The Federal Republic of Germany has not yet anchored the protection and promotion of culture in its Basic Law . In June 2005, the Enquête Commission “Culture in Germany” recommended in its interim report to the German Bundestag that the state goal of culture be included in the Basic Law. Thereafter, this should be supplemented by an additional Article 20b with the wording “The state protects and promotes culture”.

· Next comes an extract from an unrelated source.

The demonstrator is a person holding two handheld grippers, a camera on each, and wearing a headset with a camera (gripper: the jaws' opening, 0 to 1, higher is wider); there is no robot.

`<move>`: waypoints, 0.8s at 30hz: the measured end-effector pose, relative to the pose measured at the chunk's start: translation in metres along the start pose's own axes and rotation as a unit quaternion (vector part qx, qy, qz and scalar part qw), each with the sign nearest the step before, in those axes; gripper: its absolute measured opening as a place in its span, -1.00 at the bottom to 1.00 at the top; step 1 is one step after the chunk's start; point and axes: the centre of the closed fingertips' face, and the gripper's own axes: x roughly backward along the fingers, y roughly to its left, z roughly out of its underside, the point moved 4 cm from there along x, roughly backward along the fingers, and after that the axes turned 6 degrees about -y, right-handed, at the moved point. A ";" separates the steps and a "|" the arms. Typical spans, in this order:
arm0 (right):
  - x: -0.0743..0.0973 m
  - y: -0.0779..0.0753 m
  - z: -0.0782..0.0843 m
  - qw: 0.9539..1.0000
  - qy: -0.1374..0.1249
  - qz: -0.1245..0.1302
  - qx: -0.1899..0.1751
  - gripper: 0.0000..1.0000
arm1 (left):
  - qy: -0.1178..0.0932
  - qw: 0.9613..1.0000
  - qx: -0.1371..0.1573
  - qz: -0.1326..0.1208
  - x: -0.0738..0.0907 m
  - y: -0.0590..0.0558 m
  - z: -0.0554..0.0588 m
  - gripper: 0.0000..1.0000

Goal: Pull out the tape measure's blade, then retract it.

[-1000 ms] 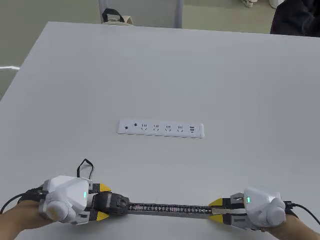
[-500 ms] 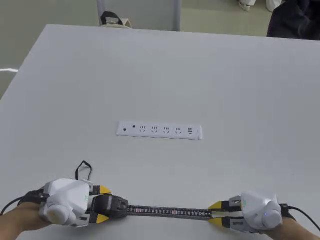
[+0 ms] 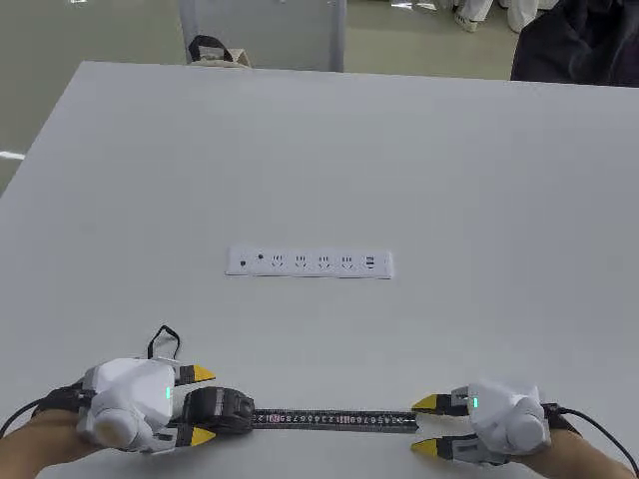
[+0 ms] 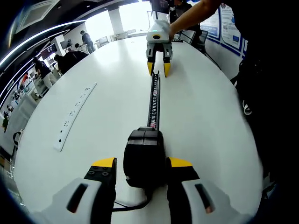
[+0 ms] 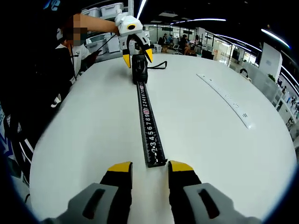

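Left tool (image 3: pixel 200 405) is closed on the tape measure (image 4: pixel 145 156): the black case sits between the two yellow-tipped jaws, which press on its sides, and a hand (image 3: pixel 35 439) holds the tool at the near left edge of the bench. Right tool (image 3: pixel 425 424) stands with its jaws moderately apart and grips nothing. In the right gripper view the free end of the blade lies in the gap between its yellow tips, with bench surface visible on either side of it.

Bench (image 3: pixel 419 150): a large white top, plain and flat, carrying everything noted here.

Power strip (image 3: pixel 309 263): white, long and narrow, lying flat near the middle of the bench. It is well apart from both tools and runs roughly parallel to the drawn-out blade.

Blade (image 3: pixel 334 419): dark with light numerals, drawn out of the case and lying flat on the bench in a straight line from the left tool to the right tool, along the near edge. Its hooked end is at the right tool's jaw tips. Whether it touches either jaw cannot be told.

Strap (image 3: pixel 165 339): a thin black loop lying on the bench just behind the left tool, near the case.
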 end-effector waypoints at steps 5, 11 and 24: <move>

However, the First Senate of the Federal Constitutional Court has already ruled in a judgment of March 5, 1974 that Article 5, Paragraph 3 of the Basic Law contains “a right to freedom for all artists and all those involved in the presentation and distribution of works of art”, “which they should not intervene protects against public violence in the artistic field. The constitutional norm does not only have this negative meaning. As an objective value decision for the freedom of art, it sets the modern state, which also sees itself as a cultural state in the sense of a state objective , the task of maintaining and promoting a free artistic life. "

literature

  • Bärbel Holtz: Prussia's cultural statehood in the long 19th century in the focus of his ministry of culture , in: Wolfgang Neugebauer and Bärbel Holtz (eds.): Kulturstaat und Bürgergesellschaft . Prussia, Germany and Europe in the 19th and 20th centuries, Akademie Verlag Berlin 2010, pp. 55–77.
  • Oliver Scheytt : Germany as a cultural state. Plea for an activating cultural policy , transcript Verlag, Bielefeld 2008, ISBN 978-3-89942-400-3 .
  • Study Commission "Culture in Germany": Culture as a national goal. Interim report. Bundestag printed paper 15/5560 (PDF; 257 kB), dated June 1, 2005.

Individual evidence

  1. BVerfG, judgment of March 5, 1974, Az. 1 BvR 712/68, BVerfGE 36, 321 , 331 - records.